Tuesday, March 1, 2011

Few thinks About Wind


          

  •  Few Thinks about WIND

                                          Wind is moving air on a large scale. On Earth, It consists of the bulk movement of gases. Wind is caused by differences in air pressure within our atmosphere. The air under high pressure moves toward areas of low pressure. The velocity of wind depends upon the pressure difference in the ambient air. The greater the difference in pressure, the faster the air flows. Also the air does not flow directly from high to low pressure, but it is deflected to the right (in the Northern Hemisphere; to the left in the Southern Hemisphere), so that the wind flows mostly around the high and low pressure.


                                   Air may not seem like anything at all; in fact, we look right through it all the time, but during a windstorm, air really makes its presence known. Wind is able to lift roofs off buildings, blow down power lines and trees, and cause highway accidents as gusts push around cars and trucks. The winds are generally classified by its spatial scale, their velocity, the direction, the forces caused by them, the regions at which they occurred and the effects of them. In meteorology winds are mostly referred to according to their strength and direction. Short bursts of high speed wind are termed as gusts. Strong winds of intermediate duration (around one minute) are termed squalls. Long-duration winds have various names associated with their average strength,  such as breeze, Gale, Strom, Hurricane and typhoon.

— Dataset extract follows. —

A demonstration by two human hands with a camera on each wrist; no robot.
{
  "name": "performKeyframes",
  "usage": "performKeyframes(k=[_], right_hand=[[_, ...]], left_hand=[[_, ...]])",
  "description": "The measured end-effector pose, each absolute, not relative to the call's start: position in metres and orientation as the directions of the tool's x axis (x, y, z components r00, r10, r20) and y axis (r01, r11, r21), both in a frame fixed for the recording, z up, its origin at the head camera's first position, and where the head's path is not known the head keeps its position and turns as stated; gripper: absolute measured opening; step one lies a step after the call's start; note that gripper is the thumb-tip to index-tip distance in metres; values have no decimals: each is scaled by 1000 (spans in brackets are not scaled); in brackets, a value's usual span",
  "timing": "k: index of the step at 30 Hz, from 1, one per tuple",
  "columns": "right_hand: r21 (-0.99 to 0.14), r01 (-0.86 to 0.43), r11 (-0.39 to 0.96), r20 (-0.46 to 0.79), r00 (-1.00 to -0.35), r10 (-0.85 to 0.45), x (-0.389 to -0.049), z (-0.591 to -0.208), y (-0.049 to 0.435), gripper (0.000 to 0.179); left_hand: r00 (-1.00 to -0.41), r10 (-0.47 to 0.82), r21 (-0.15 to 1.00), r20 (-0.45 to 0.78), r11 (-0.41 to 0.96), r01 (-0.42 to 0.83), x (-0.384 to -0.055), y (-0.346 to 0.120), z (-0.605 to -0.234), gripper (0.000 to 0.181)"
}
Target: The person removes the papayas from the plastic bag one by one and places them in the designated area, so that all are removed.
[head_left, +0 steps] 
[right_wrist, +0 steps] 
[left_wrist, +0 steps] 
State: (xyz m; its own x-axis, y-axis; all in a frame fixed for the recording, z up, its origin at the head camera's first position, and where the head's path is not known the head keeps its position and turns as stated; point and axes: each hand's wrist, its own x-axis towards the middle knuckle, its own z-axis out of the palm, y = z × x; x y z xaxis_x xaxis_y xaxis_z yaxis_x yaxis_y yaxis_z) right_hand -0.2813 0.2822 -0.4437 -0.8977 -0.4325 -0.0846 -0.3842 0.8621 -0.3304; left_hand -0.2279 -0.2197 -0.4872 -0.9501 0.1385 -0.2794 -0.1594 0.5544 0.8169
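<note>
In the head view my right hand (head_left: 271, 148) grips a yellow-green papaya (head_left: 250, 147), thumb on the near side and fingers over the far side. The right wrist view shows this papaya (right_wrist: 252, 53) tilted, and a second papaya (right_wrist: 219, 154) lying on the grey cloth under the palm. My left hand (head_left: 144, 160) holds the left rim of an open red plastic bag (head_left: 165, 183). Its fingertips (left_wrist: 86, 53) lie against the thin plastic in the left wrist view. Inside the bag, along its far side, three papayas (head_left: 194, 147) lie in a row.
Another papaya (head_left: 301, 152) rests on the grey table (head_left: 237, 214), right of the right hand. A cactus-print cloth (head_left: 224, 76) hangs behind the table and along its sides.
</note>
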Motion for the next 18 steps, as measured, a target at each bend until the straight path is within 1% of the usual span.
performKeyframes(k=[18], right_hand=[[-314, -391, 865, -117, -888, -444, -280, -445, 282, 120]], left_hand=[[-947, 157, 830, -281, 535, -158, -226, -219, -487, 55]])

                                  Wind occurs on a range of scales, from thunderstorm flows lasting tens of minutes, to local breezes generated by heating of land surfaces and lasting a few hours, to Global winds resulting from the difference in absorption of solar energy between the climate zones on Earth. The two main causes of large scale atmospheric circulation are the differential heating between the equator and the poles, and the rotation of the planet. Within the tropics, thermal low circulations over terrain and high plateaus can drive monsoon circulations. In coastal areas the sea breeze /land breeze cycle can define local winds; in areas that have variable terrain, mountain and valley breezes can dominate local winds.

  •   Facts about WIND


Power of WIND
 The wind affects the Earth’s speed of rotation. During the northern hemisphere winter, the stronger westerly winds that build up in the Northern Hemisphere, combined with frictional drag at the Earth's surface, actually produce a very small, but measurable, increase in the speed of rotation of the Earth.

WIND speeds world record
   The highest wind speed on the surface of earth was 103.27(371.76Kmph or 231mph) on Mount Washington’s high elevated weather station.

                    More recently, sophisticated Doppler radar has been used to measure winds, recording a wind speed of 318 mph in an Oklahoma tornado in 1999. That’s faster than the top speeds of Japanese bullet trains and over three times quicker than the fastest baseball pitch.